Piracy is active in the waters surrounding Papua New Guinea. Travelers by boat should reconsider travel to the Bismarck and Solomon Seas along Papua New Guinea's north and eastern coasts. In 2021 and 2022, the Embassy was aware of at least three occasions in which sailboats operated by or carrying U.S. citizens were boarded by criminals. The criminals, who have been known to use physical violence, robbed the boats, and in one incident, severely injured the captain when he attempted to fight back.

Visit our website on International Maritime Piracy and Armed Robbery at Sea.

Kidnapping for ransom or political influence occurs in Papua New Guinea, though foreign nationals are not frequently targeted. In February 2023, a foreign citizen was kidnapped. In late 2022, foreign citizens employed by an international company were kidnapped and held for several days.  

Travelers should exercise increased caution when traveling in remote areas of Papua New Guinea due to the presence of unexploded ordnance (UXO) remaining from World War II. UXO is discovered infrequently throughout the country, often on smaller islands.

Papua New Guinea has inconsistent availability of healthcare services which may be difficult to obtain outside of Port Moresby. Pharmaceuticals may be scarce or unavailable.

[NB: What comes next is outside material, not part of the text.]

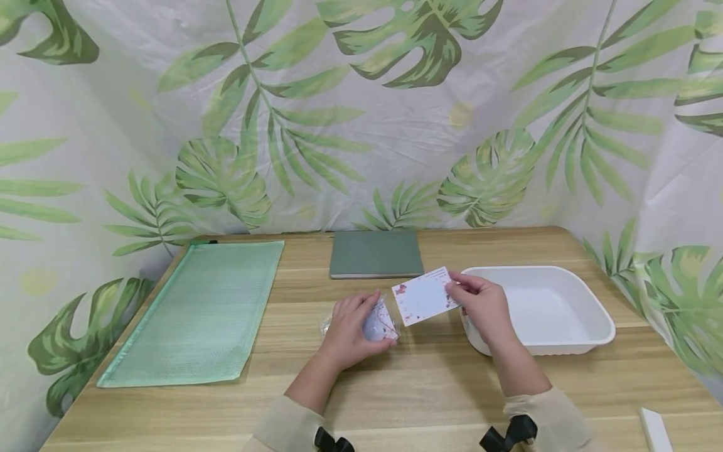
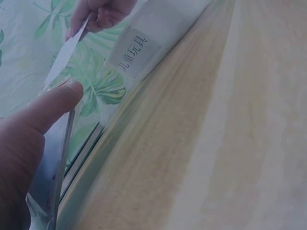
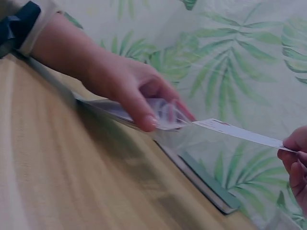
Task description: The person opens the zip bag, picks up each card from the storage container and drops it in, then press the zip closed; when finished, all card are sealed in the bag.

Papua New Guinea is subject to periodic seismic activity and is home to several active volcanoes. The country does experience regular volcanic eruptions, earthquakes, and tsunamis. U.S. citizens are advised to familiarize themselves with volcano updates, earthquake tracking, and tsunami warnings in Papua New Guinea. U.S. citizens should develop contingency plans in the event of an eruption or major earthquake.  

Read the country information page for additional information on travel to Papua New Guinea.

If you decide to travel to Papua New Guinea:

  • Do not use local taxis or buses, known as public motor vehicles or PMVs.
  • Travel with guides from a reputable tour company, particularly if you plan to hike.
  • Avoid walking or driving at night.
  • Avoid areas in the vicinity of active volcanoes.
  • Do not physically resist any robbery attempt.
  • Avoid demonstrations and crowds.
  • Do not touch unknown metal objects and avoid traveling off well-used roads, tracks, and paths due to risk of unexploded ordnance.
  • Bring a sufficient supply of over-the-counter and prescription medicines.
  • Avoid sailing around the waters of Papua New Guinea and review the Live Piracy Report published by the International Maritime Bureau.
  • If sailing, have functioning communication and emergency equipment, such as a satellite phone, VHF radio, and emergency position indicating radio beacons (EPIRB).
  • Review Travel.State.Gov’s Crisis Abroad: be ready page.
  • Review volcano updates, earthquake tracking, and tsunami warnings.
  • Review the CDC’s suggestions on preparing for natural disasters.
  • Enroll in the Smart Traveler Enrollment Program (STEP) to receive Alerts and make it easier to assist you in an emergency.  
  • Follow the Department of State on Facebook and Twitter.
  • Follow Embassy Port Moresby, Papua New Guinea on Facebook and Twitter.
  • Review the Country Security Report for the Papua New Guinea.
  • Visit the CDC page for the latest Travel Health Information related to your travel.
  • Prepare a contingency plan for emergency situations. Review the Traveler’s Checklist.

Areas Near the Panguna Mine on the island of Bougainville – Level 4: Do Not Travel

The Autonomous Bougainville Government has designated areas near the Panguna mine as “no go zones" due to the risk of violence from civil unrest. Bougainville police lack the resources to respond to emergency calls.

Visit our website for Travel to High-Risk Areas.

The Highlands Region (excluding Mt. Hagen and Goroka) – Level 4: Do Not Travel

There is a heightened risk of civil unrest from tribal violence throughout the region, including the provinces of Southern Highlands, Western Highlands, Eastern Highlands, Hela, Enga, and Jiwaka. The towns of Mt. Hagen (Western Highlands) and Goroka (Eastern Highlands) generally have a more stable police presence than other towns and villages across the Highlands provinces.

Visit our website for Travel to High-Risk Areas.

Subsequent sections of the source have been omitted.